In his four-volume biography on Aurangzeb, Jadunath Sarkar talks about the time when the young prince was sent as the viceroy of a Deccan that had been ravaged by war, expressly tasked with improving the plight of peasants. He instituted land reforms, one of which was to remove an absurd tax that they paid according to the number of ploughs they had. To only remember the tax on non- Muslims, jaziya (which, incidentally, was exempt for old people, women and men who could not work), and forget the taxes he got rid of is to see only what we want to see in him. And that is only a mirror to ourselves.
There is a Shah Jahan Road in Delhi and he wasn’t such a secular man either. In 1634, he banned marriages between Hindus and Muslims in a district in Kashmir and ordered all such unions annulled unless the spouse converted to Islam. But, between him and Aurangzeb, it is a safe bet to predict whose name will be axed everytime a road has to be renamed. Aurangzeb, alas, didn’t get reinvented as a romantic because he didn’t build a Taj Mahal, which was a phenomenal and pointless deployment of public money.
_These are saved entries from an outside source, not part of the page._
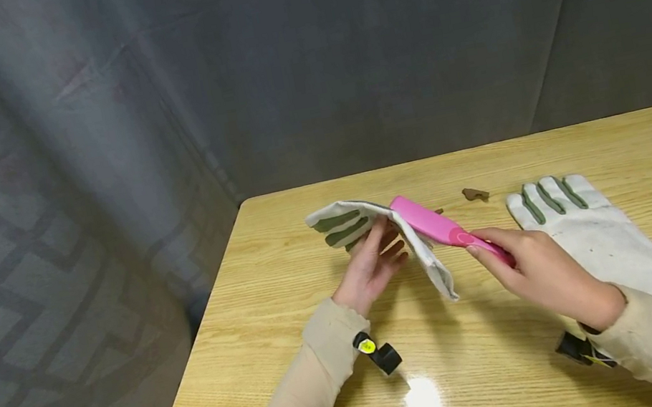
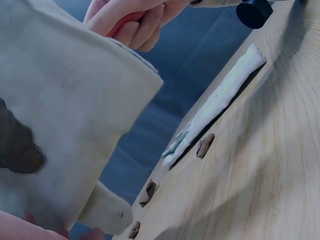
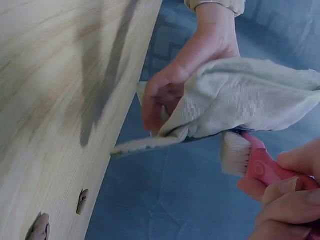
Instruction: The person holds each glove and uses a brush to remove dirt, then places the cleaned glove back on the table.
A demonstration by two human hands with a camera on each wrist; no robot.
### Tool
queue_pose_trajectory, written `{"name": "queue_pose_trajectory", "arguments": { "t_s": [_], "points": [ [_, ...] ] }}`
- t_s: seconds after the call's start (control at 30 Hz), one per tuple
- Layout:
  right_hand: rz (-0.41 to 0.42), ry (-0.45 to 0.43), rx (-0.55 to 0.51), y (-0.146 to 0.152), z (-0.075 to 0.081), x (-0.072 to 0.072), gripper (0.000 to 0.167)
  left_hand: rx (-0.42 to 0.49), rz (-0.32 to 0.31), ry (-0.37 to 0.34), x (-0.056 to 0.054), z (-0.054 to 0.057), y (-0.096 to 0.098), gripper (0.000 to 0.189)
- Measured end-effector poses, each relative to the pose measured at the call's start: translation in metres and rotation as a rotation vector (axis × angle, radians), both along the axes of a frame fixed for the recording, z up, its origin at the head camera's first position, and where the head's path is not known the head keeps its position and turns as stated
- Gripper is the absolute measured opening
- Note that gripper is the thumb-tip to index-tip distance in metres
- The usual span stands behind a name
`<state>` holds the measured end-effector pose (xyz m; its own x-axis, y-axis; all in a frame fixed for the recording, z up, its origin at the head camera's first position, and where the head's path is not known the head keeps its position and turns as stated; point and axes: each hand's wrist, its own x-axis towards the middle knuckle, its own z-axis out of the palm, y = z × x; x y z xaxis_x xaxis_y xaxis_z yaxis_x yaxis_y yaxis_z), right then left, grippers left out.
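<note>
My left hand [image 1: 370, 268] grips a white work glove [image 1: 334, 211] with green strips between its fingers, holding it up off the table with its cuff hanging toward me. My right hand [image 1: 541, 271] holds a pink brush [image 1: 424, 221] by its handle, the head right at the glove's far side. Pale bristles [image 3: 235, 154] show against that side in the right wrist view. In the left wrist view a dark brown clump [image 2: 17, 145] sits on the glove's surface. The fingers of my left hand are partly hidden behind the glove.
A second white and green glove [image 1: 601, 242] lies flat on the wooden table [image 1: 244, 334] at the right. Several brown clumps, such as this brown piece [image 1: 475, 194], lie toward the back. Grey cloth [image 1: 377, 49] hangs behind and to the left.
</note>
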<state>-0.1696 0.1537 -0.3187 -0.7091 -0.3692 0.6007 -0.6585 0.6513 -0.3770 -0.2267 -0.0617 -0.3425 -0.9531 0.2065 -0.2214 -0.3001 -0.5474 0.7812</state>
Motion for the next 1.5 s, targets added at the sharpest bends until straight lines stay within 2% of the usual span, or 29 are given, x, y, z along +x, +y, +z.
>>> {"name": "queue_pose_trajectory", "arguments": {
  "t_s": [0.07, 0.1, 0.23, 0.3, 0.4, 0.5, 0.57, 0.63, 0.7, 0.77, 0.87, 1.0, 1.23, 1.33, 1.5],
  "points": [
    [0.003, -0.001, -0.005, 0.000, 0.000, 0.000, 0.020, 0.004, -0.012, -0.021, 0.000, 0.000, 0.000, 0.022],
    [0.004, -0.001, -0.008, 0.000, 0.000, 0.000, 0.020, 0.012, -0.028, -0.031, 0.000, -0.001, 0.000, 0.037],
    [0.010, -0.006, -0.023, 0.000, 0.000, 0.000, 0.020, 0.052, -0.143, -0.044, -0.001, -0.002, -0.001, 0.118],
    [0.014, -0.015, -0.028, -0.001, 0.001, 0.000, 0.020, 0.069, -0.206, -0.029, -0.002, -0.003, -0.001, 0.135],
    [0.022, -0.027, -0.032, -0.001, 0.001, 0.001, 0.020, 0.105, -0.267, 0.017, -0.003, -0.003, -0.002, 0.127],
    [0.021, -0.033, -0.031, 0.000, 0.002, 0.001, 0.020, 0.141, -0.267, 0.048, -0.003, -0.004, -0.003, 0.110],
    [0.014, -0.039, -0.030, 0.001, 0.003, 0.000, 0.020, 0.145, -0.231, 0.039, -0.003, -0.004, -0.003, 0.089],
    [-0.002, -0.044, -0.029, 0.003, 0.005, -0.001, 0.020, 0.128, -0.167, 0.016, -0.004, -0.003, -0.003, 0.059],
    [-0.016, -0.055, -0.030, 0.006, 0.007, -0.002, 0.019, 0.076, -0.093, -0.006, -0.005, -0.002, -0.002, 0.031],
    [-0.035, -0.062, -0.028, 0.009, 0.009, -0.003, 0.019, 0.019, -0.030, -0.021, -0.006, -0.002, -0.001, 0.017],
    [-0.065, -0.059, -0.021, 0.013, 0.013, -0.004, 0.017, -0.067, 0.053, -0.025, -0.009, -0.003, 0.001, 0.019],
    [-0.100, -0.051, -0.013, 0.018, 0.018, -0.005, 0.020, -0.119, 0.132, 0.006, -0.012, -0.007, 0.002, 0.031],
    [-0.118, -0.028, -0.024, 0.026, 0.017, -0.009, 0.023, -0.072, 0.208, -0.022, -0.010, -0.005, 0.002, 0.052],
    [-0.143, -0.025, -0.024, 0.030, 0.020, -0.009, 0.025, -0.062, 0.222, -0.021, -0.010, -0.005, 0.002, 0.055],
    [-0.169, -0.008, -0.026, 0.033, 0.024, -0.007, 0.024, 0.009, 0.226, 0.012, -0.010, -0.005, 0.001, 0.055]
  ]
}}
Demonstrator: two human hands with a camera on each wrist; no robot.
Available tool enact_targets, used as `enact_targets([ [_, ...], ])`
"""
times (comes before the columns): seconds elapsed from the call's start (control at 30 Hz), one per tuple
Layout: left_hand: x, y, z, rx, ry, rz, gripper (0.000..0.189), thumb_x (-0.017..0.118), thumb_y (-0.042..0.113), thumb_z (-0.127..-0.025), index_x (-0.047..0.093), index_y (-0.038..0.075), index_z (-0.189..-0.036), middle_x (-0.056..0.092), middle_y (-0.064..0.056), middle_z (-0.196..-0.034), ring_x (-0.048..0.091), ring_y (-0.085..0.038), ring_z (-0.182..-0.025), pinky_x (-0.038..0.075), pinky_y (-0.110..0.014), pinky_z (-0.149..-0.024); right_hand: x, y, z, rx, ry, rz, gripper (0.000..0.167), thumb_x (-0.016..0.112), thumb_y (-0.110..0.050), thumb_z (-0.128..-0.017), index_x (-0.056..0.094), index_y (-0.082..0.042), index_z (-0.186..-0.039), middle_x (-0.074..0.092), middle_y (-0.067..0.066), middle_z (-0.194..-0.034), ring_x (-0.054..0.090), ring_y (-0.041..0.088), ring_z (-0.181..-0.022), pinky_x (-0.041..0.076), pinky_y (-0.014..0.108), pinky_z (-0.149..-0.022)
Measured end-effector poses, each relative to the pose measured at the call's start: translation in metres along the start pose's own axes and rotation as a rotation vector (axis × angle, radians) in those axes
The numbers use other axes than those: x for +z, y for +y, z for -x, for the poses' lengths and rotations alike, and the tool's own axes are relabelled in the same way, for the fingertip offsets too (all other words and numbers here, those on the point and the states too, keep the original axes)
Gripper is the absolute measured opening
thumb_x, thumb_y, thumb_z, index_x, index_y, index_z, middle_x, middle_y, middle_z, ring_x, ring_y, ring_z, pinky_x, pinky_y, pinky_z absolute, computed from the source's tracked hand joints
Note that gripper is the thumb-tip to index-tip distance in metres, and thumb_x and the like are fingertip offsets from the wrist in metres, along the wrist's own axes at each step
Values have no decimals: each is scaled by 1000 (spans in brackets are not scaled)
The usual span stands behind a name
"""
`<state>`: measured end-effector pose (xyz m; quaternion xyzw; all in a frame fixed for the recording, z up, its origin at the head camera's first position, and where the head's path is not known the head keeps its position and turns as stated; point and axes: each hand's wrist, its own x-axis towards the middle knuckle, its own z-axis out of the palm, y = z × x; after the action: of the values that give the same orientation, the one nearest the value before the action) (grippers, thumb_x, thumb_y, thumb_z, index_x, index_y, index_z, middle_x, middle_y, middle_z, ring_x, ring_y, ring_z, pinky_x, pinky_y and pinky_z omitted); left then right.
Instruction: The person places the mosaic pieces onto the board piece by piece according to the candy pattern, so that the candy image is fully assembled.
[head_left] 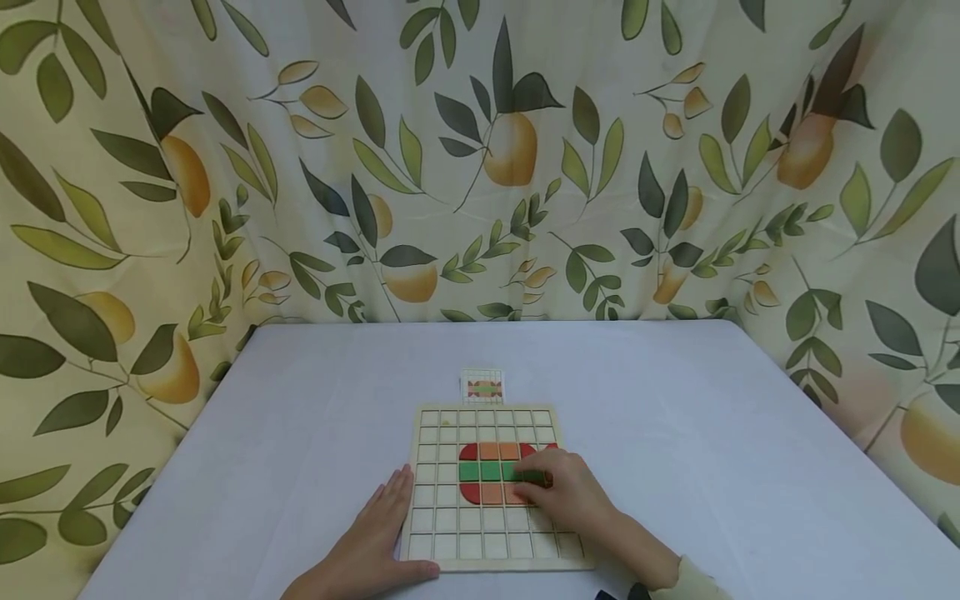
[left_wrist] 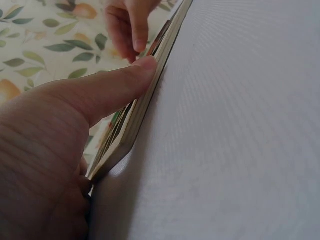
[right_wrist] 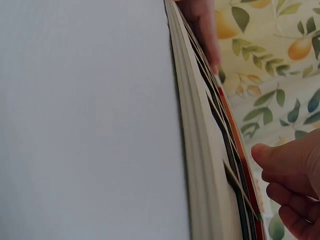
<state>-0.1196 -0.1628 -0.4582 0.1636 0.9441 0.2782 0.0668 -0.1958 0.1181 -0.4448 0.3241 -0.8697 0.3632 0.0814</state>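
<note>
In the head view a pale square grid board (head_left: 459, 546) lies on the white table. Red, orange and green tiles (head_left: 490, 472) fill several cells in rows, the green row between the two others. My left hand (head_left: 367, 537) rests at the board's front left corner, straight fingers along the left side. Its thumb (left_wrist: 125, 82) presses the front edge in the left wrist view. Over the right part of the pattern, my right hand (head_left: 566, 492) pinches a green tile (head_left: 533, 477) between thumb and fingertips. The hand hides the cells beneath it.
Just beyond the board's far edge lies a small card (head_left: 483, 387) with a coloured grid pattern. The white table (head_left: 660, 400) extends on both sides of the board. A curtain (head_left: 465, 208) printed with fruit and leaves hangs behind and beside the table.
</note>
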Motion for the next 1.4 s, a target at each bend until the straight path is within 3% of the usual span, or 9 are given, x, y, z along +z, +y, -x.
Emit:
enact_targets([
  [0.23, 0, 1, 0, 4, -1, 8, 121, 56, 76, -67, 11, -5, -145, 11, -17, -151, 7, -29, -138, 11, -50, -107, -21, 11, 5, 213, 48, 84, 19, 78, -12, -72, 73, -13, -90, 66, -5, -88, 59, 14, -83, 51, 30, -69],
  [0.53, 0, 0, 0, 0, 1, 2, 121, 56, 76, -66, 12, -5, -144, 12, -17, -151, 7, -29, -138, 11, -50, -107, -39, 34, 7, 389, 107, 42, 21, 77, -14, -75, 72, -8, -95, 68, 0, -91, 60, 23, -95, 49, 43, -82],
  [0.73, 1, -1, -1, -2, 3, 1, 122, 56, 76, -66, 12, -5, -144, 12, -18, -151, 7, -30, -138, 11, -50, -107, -41, 47, 6, 522, 101, -63, 22, 76, -18, -76, 71, -7, -96, 66, 1, -94, 60, 21, -93, 52, 35, -77],
  [0.9, 0, 0, 0, -3, -1, 2, 121, 56, 76, -66, 11, -5, -144, 12, -17, -151, 7, -29, -138, 11, -50, -107, -40, 53, 6, 554, 88, -135, 23, 78, -16, -74, 71, -7, -94, 67, 1, -92, 61, 18, -89, 52, 27, -72],
  [1.4, -1, 0, 0, -2, -1, -3, 120, 55, 76, -67, 11, -4, -145, 11, -16, -151, 7, -29, -138, 11, -49, -108, -41, 58, 6, 528, 61, -145, 18, 77, -13, -75, 72, -7, -92, 68, 0, -88, 60, 17, -87, 51, 27, -72],
])
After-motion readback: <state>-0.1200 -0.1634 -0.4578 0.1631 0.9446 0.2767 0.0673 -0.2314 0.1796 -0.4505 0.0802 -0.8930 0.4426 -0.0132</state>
Aurangzeb is accused of fratricide and seen as exemplifying how Mughal emperors had no love for family. How many brothers did Ashoka kill? Ninety-nine, according to one myth, and even if the number is not true, he killed many. We admire Ashoka for his change of heart after the Kalinga war, but the 13th edict which speaks of his remorse is not there in the inscriptions in Odisha, where Kalinga was located. Much of history is reasoned guesswork and one theory is that the edict, with its gory details of slaughter, was a sly warning to the other regions where he did put it up: ‘I am a compassionate man, but go against me and this is what is possible’. In the edict itself just after his remorse, he threatens Atavikas—forest tribes—that if they don’t behave he knows how to deal with them. Is it remorse or brand-building when borders have been settled and all enemies defeated or killed? But judge not Ashoka either because he belonged to an age when kings called themselves ‘Beloved of the Gods’. If Narendra Modi were to call himself that, would we not think him a step short of megalomania? We pick and choose what values we want to thrust on the past and that is why Aurangzeb is short of a road now.
Lord Dalhousie swallowed princely kingdoms, so perhaps the hillstation must be renamed. Call that Kalam too. Call everything Kalam as you call all main arterial roads MG Roads. It doesn’t help the traffic and it makes no difference whatsoever to Mahatma Gandhi when drivers honk and curse the road.